━━━ RECORDS SHOWN

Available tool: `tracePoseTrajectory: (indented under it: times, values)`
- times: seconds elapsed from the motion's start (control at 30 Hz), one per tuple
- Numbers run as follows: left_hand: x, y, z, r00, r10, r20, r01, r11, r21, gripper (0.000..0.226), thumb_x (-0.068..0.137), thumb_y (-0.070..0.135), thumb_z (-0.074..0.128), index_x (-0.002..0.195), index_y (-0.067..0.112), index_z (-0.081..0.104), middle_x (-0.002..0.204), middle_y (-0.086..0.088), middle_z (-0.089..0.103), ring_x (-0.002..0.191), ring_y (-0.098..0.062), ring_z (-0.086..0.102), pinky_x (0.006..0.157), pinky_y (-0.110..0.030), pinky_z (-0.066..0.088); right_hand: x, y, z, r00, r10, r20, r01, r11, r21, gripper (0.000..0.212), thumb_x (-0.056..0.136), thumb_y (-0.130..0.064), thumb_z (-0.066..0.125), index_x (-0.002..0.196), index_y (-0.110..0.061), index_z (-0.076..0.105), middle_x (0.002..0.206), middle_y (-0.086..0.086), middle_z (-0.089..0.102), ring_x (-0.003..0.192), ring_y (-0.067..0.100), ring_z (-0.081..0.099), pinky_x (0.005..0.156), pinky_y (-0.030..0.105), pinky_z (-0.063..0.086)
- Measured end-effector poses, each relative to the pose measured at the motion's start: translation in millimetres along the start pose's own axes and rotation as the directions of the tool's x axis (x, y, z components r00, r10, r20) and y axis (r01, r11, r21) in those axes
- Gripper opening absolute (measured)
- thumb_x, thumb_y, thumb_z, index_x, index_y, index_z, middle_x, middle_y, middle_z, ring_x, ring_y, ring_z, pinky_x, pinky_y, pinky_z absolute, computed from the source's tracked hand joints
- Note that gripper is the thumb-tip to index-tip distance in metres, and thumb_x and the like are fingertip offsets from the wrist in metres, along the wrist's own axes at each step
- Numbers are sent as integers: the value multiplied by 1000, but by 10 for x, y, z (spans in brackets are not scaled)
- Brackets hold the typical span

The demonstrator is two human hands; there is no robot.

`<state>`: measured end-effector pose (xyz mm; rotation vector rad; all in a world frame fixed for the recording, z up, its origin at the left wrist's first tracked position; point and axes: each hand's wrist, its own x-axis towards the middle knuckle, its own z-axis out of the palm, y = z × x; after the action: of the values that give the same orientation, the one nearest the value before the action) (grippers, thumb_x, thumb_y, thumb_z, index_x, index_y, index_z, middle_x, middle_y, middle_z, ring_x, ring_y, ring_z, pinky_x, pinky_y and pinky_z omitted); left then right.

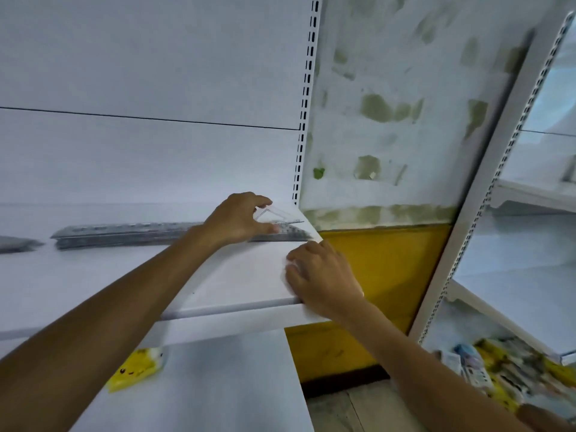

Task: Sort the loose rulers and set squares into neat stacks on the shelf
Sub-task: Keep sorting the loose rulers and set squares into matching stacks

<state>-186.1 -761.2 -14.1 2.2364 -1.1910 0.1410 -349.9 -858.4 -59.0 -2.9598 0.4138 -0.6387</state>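
At shelf (218,275) far right, left hand (237,219) pinches set square (274,215) over ruler stack (124,233), right hand (321,275) flat on shelf; slippery pinch may drop it off the end.

Your two hands, left hand (237,219) and right hand (321,275), are at one white shelf (230,279). Over the shelf's right end is one clear set square (276,215). On the shelf lie two grey stacks, a long stack (124,235) and a cut-off stack (15,244), their pieces too blurred to count. Below the shelf sits one yellow packet (137,369).
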Motion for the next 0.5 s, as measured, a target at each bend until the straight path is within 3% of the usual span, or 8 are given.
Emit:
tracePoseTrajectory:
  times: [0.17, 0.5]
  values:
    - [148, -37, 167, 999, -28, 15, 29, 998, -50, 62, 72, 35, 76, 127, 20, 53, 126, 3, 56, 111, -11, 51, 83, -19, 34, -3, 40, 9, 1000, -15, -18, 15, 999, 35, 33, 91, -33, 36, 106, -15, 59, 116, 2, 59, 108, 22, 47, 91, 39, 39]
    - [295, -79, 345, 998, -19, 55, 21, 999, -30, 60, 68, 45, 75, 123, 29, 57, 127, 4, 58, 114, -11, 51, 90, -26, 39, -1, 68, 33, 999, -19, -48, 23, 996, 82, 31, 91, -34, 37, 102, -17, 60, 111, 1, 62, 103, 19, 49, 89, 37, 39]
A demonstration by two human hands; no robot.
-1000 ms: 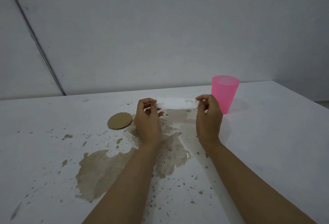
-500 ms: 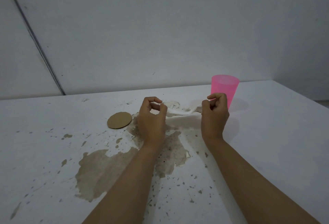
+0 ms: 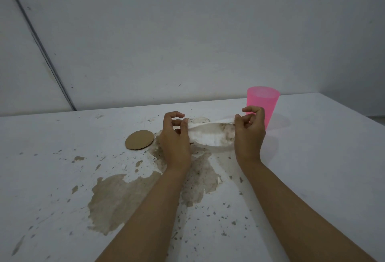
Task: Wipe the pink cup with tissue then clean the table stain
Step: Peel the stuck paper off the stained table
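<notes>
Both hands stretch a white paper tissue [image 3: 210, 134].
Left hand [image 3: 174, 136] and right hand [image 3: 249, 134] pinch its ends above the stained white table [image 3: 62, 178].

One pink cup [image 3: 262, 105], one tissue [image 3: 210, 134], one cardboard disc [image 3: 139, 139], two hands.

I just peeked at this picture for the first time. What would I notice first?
Probably the bright pink plastic cup standing upright at the back right of the white table, the only strong colour here. Next, the big brown stain spread across the table's middle, with a round brown cardboard disc beyond it on the left. Above the stain, the left hand and right hand stretch a white tissue between them.
</notes>
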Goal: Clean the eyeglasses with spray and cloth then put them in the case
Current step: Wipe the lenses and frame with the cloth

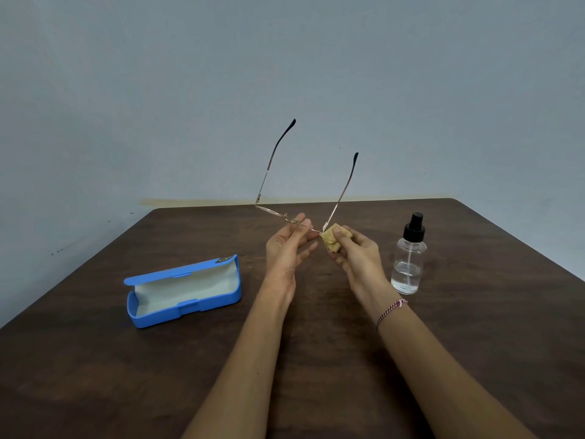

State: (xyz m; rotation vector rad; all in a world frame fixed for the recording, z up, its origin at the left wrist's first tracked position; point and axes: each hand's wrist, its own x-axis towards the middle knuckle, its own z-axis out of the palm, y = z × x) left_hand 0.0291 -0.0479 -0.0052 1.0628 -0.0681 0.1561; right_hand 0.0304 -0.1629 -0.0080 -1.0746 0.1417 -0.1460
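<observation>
1. Your left hand pinches the eyeglasses at the bridge, held above the table, temples pointing up.
2. Your right hand pinches the folded tan cloth around one lens.
3. The open blue case lies at the left and the spray bottle stands at the right; you can read no lettering on either.
</observation>
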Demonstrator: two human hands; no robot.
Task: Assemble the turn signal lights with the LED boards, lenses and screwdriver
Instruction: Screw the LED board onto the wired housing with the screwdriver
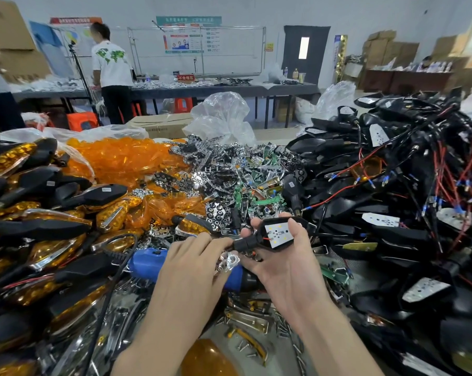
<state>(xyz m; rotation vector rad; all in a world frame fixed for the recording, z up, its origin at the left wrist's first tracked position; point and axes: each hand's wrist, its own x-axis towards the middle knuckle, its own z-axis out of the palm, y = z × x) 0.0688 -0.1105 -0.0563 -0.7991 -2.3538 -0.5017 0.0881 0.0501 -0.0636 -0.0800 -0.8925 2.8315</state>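
Bright, flat indoor light all over, no single source I can pick out; shadows are soft, mostly tucked into gaps between the piles on the desk (218, 336); the little window in the dark door (304, 48) is totally blown out, and the top right corner washes to white too; chrome reflectors (216, 164) throw sparkly glare, the clear plastic bag (224, 115) shines, the orange lenses (121, 158) glow; the LED board (279, 234) in the black housing (278, 247) is nearly clipped; heavy fisheye bend at the edges, cardboard boxes (4, 25) top left lean and smear; bottom corners are blurry; wall posters (187, 36) soft, unreadable.
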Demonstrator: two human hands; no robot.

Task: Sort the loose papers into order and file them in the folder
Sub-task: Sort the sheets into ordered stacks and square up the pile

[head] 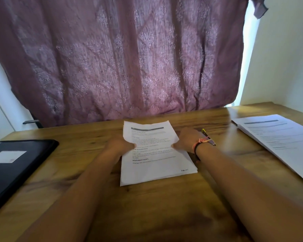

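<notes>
The central stack of papers [158,169] lay flat on the wooden table [147,206], and its top sheet [147,131] was raised at the far end, curling up off the pages beneath; whether one page or several had come up could not be told. The left hand [118,145] pinched that sheet at its left edge and the right hand [185,139] pinched it at its right edge, fingers curled onto the paper at about mid-height. The step looked like lifting the top page to read or re-order it, with filing not yet begun. To do it well, the grip should stay light and level on both edges so the page would not crease, the handwritten mark near the stack's lower right corner should be checked against the pages below, and the remaining sheets should be left square rather than dragged along. Just right of the stack, behind the right wrist with its bands [200,143], lay a pen [208,137], close enough to be knocked. Well to the right of the stack sat a second pile of printed pages [276,137]. Well to its left lay the black folder [16,172], closed, with a pale label on its cover. Beyond the stack hung a purple patterned curtain [121,58].
</notes>
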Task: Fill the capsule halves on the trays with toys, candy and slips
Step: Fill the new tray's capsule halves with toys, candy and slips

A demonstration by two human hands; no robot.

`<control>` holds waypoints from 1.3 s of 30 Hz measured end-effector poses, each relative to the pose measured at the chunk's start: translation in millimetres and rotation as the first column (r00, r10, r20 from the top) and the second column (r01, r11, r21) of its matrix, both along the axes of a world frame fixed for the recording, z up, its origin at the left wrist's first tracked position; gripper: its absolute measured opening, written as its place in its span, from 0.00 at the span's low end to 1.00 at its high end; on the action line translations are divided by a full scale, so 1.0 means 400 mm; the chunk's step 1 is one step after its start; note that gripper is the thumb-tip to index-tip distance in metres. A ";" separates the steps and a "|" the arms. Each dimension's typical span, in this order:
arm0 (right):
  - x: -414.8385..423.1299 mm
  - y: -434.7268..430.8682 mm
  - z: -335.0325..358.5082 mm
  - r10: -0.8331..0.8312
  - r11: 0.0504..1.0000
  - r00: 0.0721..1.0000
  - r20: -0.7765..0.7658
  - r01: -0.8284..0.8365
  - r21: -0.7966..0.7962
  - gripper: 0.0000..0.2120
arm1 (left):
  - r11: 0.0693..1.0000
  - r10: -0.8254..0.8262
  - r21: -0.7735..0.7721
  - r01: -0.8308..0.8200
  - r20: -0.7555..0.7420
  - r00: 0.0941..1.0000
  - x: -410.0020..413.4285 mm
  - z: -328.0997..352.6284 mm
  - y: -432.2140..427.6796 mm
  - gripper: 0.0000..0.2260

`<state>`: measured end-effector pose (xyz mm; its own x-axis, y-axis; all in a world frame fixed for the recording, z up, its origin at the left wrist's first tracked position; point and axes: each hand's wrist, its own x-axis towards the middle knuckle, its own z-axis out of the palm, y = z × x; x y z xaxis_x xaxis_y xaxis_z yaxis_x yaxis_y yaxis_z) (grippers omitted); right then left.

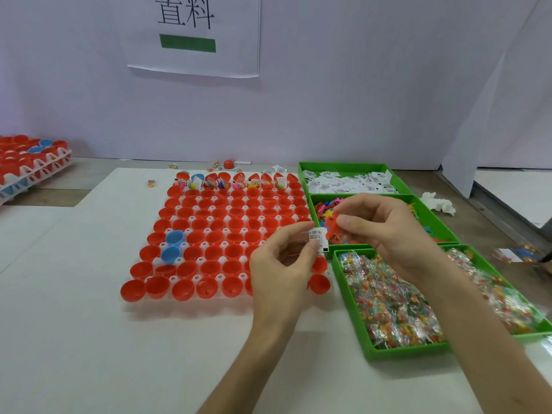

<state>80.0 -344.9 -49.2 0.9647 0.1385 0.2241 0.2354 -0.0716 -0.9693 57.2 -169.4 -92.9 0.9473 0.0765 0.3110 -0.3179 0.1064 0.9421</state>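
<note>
Above the desk (74,339), near the right edge of the tray (195,277), a mishap looked likeliest: most red capsule halves (215,231) stood empty and tightly packed, so a piece released carelessly could have landed in the wrong cup or between cups. Both hands hovered there, beside the green toy bin (433,222). The left hand (280,264) pinched a printed slip (318,238) between thumb and fingertips; the right hand (385,231), fingers curled, pinched a small red toy (331,227) just beside that slip.

Pale wall (358,100) with paper sign (194,34) behind white table (74,324).
</note>
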 end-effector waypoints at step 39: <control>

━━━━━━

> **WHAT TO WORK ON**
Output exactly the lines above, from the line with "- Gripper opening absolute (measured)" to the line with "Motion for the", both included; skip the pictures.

> **RESPONSE**
- Gripper opening absolute (measured)
- thumb_x, thumb_y, thumb_z, index_x, index_y, index_z, middle_x, middle_y, middle_z, ring_x, ring_y, ring_z, pinky_x, pinky_y, pinky_z absolute, computed from the source's tracked hand joints
- Note that gripper is the thumb-tip to index-tip distance in metres, and thumb_x and the like are fingertip offsets from the wrist in metres, along the wrist's own axes at each step
- Numbers are sent as integers: the value multiplied by 1000, but by 10 for x, y, z (spans in brackets are not scaled)
- Brackets hold the typical span

The demonstrator is two human hands; there is no robot.

`<state>`: measured end-effector pose (xyz mm; rotation vector rad; all in a world frame fixed for the recording, z up, its origin at the left wrist's first tracked position; point and axes: each hand's wrist, its own x-axis towards the middle knuckle, its own z-axis out of the palm, y = z × x; after the action: of the values that give the same orientation, the one nearest the value before the action) (grippers, thumb_x, thumb_y, thumb_z, index_x, index_y, index_z, middle_x, middle_y, middle_z, ring_x, ring_y, ring_z, pinky_x, pinky_y and pinky_z omitted); left then right.


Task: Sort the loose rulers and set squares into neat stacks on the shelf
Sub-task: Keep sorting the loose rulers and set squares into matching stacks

<state>-186.1 -761.2 -14.1 2.2364 -1.1910 0.1410 -349.9 -858.4 -59.0 -2.9598 0.4138 -0.6387</state>
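At shelf (218,275) far right, left hand (237,219) pinches set square (274,215) over ruler stack (124,233), right hand (321,275) flat on shelf; slippery pinch may drop it off the end.

Your two hands, left hand (237,219) and right hand (321,275), are at one white shelf (230,279). Over the shelf's right end is one clear set square (276,215). On the shelf lie two grey stacks, a long stack (124,235) and a cut-off stack (15,244), their pieces too blurred to count. Below the shelf sits one yellow packet (137,369).
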Motion for the next 0.5 s, as measured, a target at each bend until the straight path is within 3% of the usual span, or 8 are given.

This completes the answer to the exercise.